1
votes

I am following along the clpfd exercises here: http://www.pathwayslms.com/swipltuts/clpfd/clpfd.html

I have the following solution for example 5 number 1

trains([[1,2,0,1], % from station, to station, departs at, arrives at
       [2,3,4,5],
       [2,3,0,1],
       [3,4,5,6],
       [3,4,2,3],
       [3,4,8,9]]).

threepath(A, D, Ps) :-
    Ps = [[A,B,_T0,T1],[B,C,T2,T3],[C,D,T4,_T5]],
    T2 #> T1,
    T4 #> T3,
    trains(Ts),
    tuples_in(Ps, Ts).


allpaths(From,To,Route):-
  trains(Ts),
  length(Ts,Max_Trains),
  between(2,Max_Trains,Length_Of_Route),
  Route=[_,_|_],length(Route,Length_Of_Route),
  maplist(same_length([_,_,_,_]),Route),
  create_chain(Route,TimeChain,1),
  train_chain(Route),
  chain(TimeChain, #<),
  tuples_in(Route,Ts),
  nth1(1,Route,[From|_]),
  nth1(Length_Of_Route,Route,[_,To|_]).

create_chain([],[],_).
create_chain(List_of_Lists,[First,Second|Chain],1):-
  List_of_Lists =[Item|T],
  Item =[_T1,_T2,First,Second],
  create_chain(T,Chain,2).
create_chain(List_of_Lists,[First,Second|Chain],2):-
  List_of_Lists =[Item|T],
  Item =[_T1,_T2,First,Second],
  create_chain(T,Chain,1).

train_chain([_]).
train_chain(List_Of_Lists):-
  List_Of_Lists =[First,Second|T],
  First = [_One,Two,_,_],
  Second =[Two,_Three,_,_],
  train_chain([Second|T]).

I am not sure if I have done this in the 'intended' way but it works and seems okay. I basically create lists of variables that are across trains and then apply the constraint to. I am not sure if I have done this in the 'intended' way because I am only using clpfd for the times of the trains not the trains.

Now for the next exercise with employees, the constraints are on individual employees, not across the employees, unlike the train exercise.
I don't understand how to use tuples_in in this case, It seems simple to complete the exercise with findall. How would it be implemented using constraints and tuples_in and what are the advantages?

employees([
 [1, 75, 0, 30, 25],
 [2, 83, 0, 45, 25],
 [3, 90, 1, 45, 50],
 [4, 45, 3, 75, 25],
 [5, 89, 0, 52, 50]
 ]).

promotions(Es,Promotions):-
  employees(Es),
  findall([Id,Score,V,T,RT],
    (member([Id,Score,V,T,RT],Es),Score>80,V=<1,T>RT),
  Promotions).
2

2 Answers

1
votes

I think should be as simple as

ex2(EmployeeId) :-
 employees(Es),
 tuples_in([[EmployeeId, LastReviewScore, NumOfSafetyViolations, TimeInGrade, RequiredTimeForPromotion]], Es),
 LastReviewScore #> 80, NumOfSafetyViolations #=< 1, TimeInGrade #> RequiredTimeForPromotion,
 label([EmployeeId]).

The advantage, is that the relation among values that are used to identify candidates can be left unspecified until something interesting is known about the problem.

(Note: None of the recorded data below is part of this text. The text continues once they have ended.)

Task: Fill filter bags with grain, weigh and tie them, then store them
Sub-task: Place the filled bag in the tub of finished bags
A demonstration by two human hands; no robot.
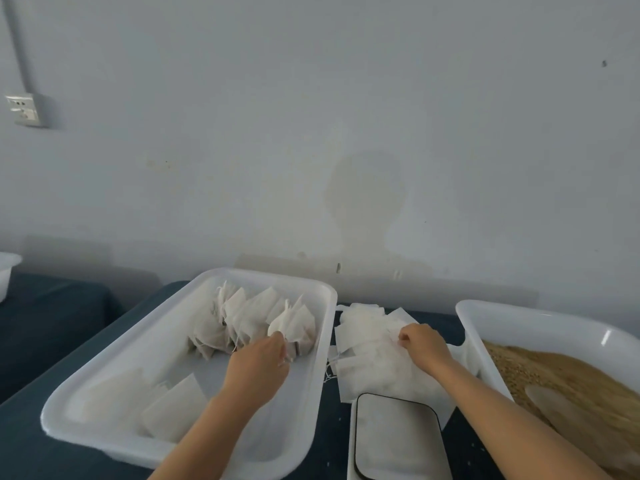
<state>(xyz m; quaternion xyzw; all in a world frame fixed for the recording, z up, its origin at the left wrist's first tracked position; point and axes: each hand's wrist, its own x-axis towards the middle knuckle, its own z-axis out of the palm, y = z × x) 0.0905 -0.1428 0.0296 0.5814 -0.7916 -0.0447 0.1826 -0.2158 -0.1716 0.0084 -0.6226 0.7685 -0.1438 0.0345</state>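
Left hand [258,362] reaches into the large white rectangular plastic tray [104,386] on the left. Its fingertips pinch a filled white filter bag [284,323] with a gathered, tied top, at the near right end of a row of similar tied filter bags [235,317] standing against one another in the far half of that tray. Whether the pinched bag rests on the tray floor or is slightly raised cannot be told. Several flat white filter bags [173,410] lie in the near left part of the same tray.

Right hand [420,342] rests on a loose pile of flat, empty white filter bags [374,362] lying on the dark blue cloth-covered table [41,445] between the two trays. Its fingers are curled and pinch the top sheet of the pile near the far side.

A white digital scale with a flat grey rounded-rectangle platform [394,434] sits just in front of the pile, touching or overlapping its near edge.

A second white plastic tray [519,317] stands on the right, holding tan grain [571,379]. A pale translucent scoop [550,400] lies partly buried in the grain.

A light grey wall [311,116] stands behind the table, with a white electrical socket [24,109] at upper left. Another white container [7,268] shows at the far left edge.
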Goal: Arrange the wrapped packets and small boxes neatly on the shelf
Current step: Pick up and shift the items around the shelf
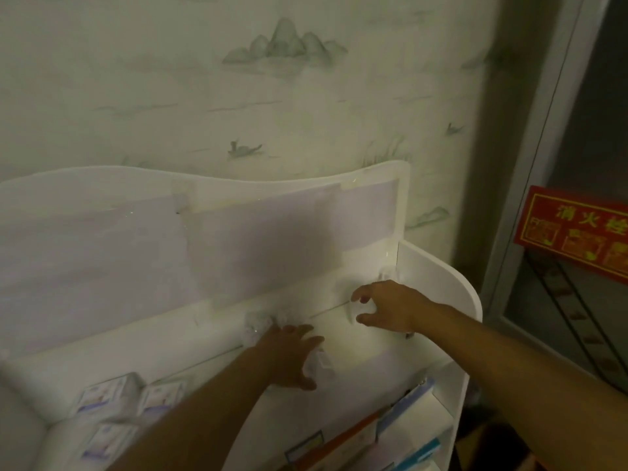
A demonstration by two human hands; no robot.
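White wrapped packets (321, 363) under your spread left hand (289, 355) could slide off the shelf (441, 266) if your open-fingered, empty right hand (387, 309) nudges them.

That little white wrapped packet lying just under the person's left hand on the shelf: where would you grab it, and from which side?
Probably across its two long edges, coming down from above. The wrapped packet lies flat on the white shelf, so its underside cannot be reached, and the left hand already sits over it with fingers spread. Its crinkly wrap looks soft, so a light pinch seems wiser. The picture is too blurred to show finer detail.
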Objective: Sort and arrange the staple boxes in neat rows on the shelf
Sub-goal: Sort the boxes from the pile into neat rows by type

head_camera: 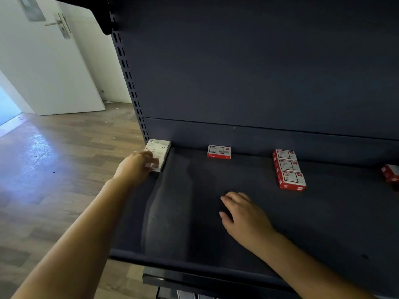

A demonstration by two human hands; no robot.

The simple example doesn't show such advantages... I have found tuple_in useful solving crosswords, where it allowed to drastically shorten the solution time.

1
votes

I'm glad I finally can answer something on StackOverflow. Here's my solution for the first question. I'm using Accumulator pattern, which you can find on chaper 6 of LearnPrologNow, they also have friendly slides here, just go for chapter 6: slides

First I call a helper predicate, which overloads the same name but with 4 arguments, the 3rd one is the Time that I arrive at From. For initialization this number is -1.

findpath(From, To, Path) :- findpath(From, To, -1, Path).

Then I do recursion on findpath/4,

% base case: from X1 to Xn there is direct train
findpath(X1, Xn, Time, [[X1, Xn, T0, T1]]) :- 
            trains(Ts),
            T0 #> Time,
            tuples_in([[X1, Xn, T0, T1]], Ts).

% go to a midpoint X2, leave X2 -> Xn to recursion
findpath(X1, Xn, Time, [P|Ps]) :-
            trains(Ts),
            P = [X1, X2, T0, T1],
            T0 #> Time, 
            tuples_in([P], Ts),
            findpath(X2, Xn, T1, Ps).

But the same with you, I'm not sure whether this makes the best use of clpfd. I call tuples_in/2 for every element of Ps, and I doubt that's more than necessary.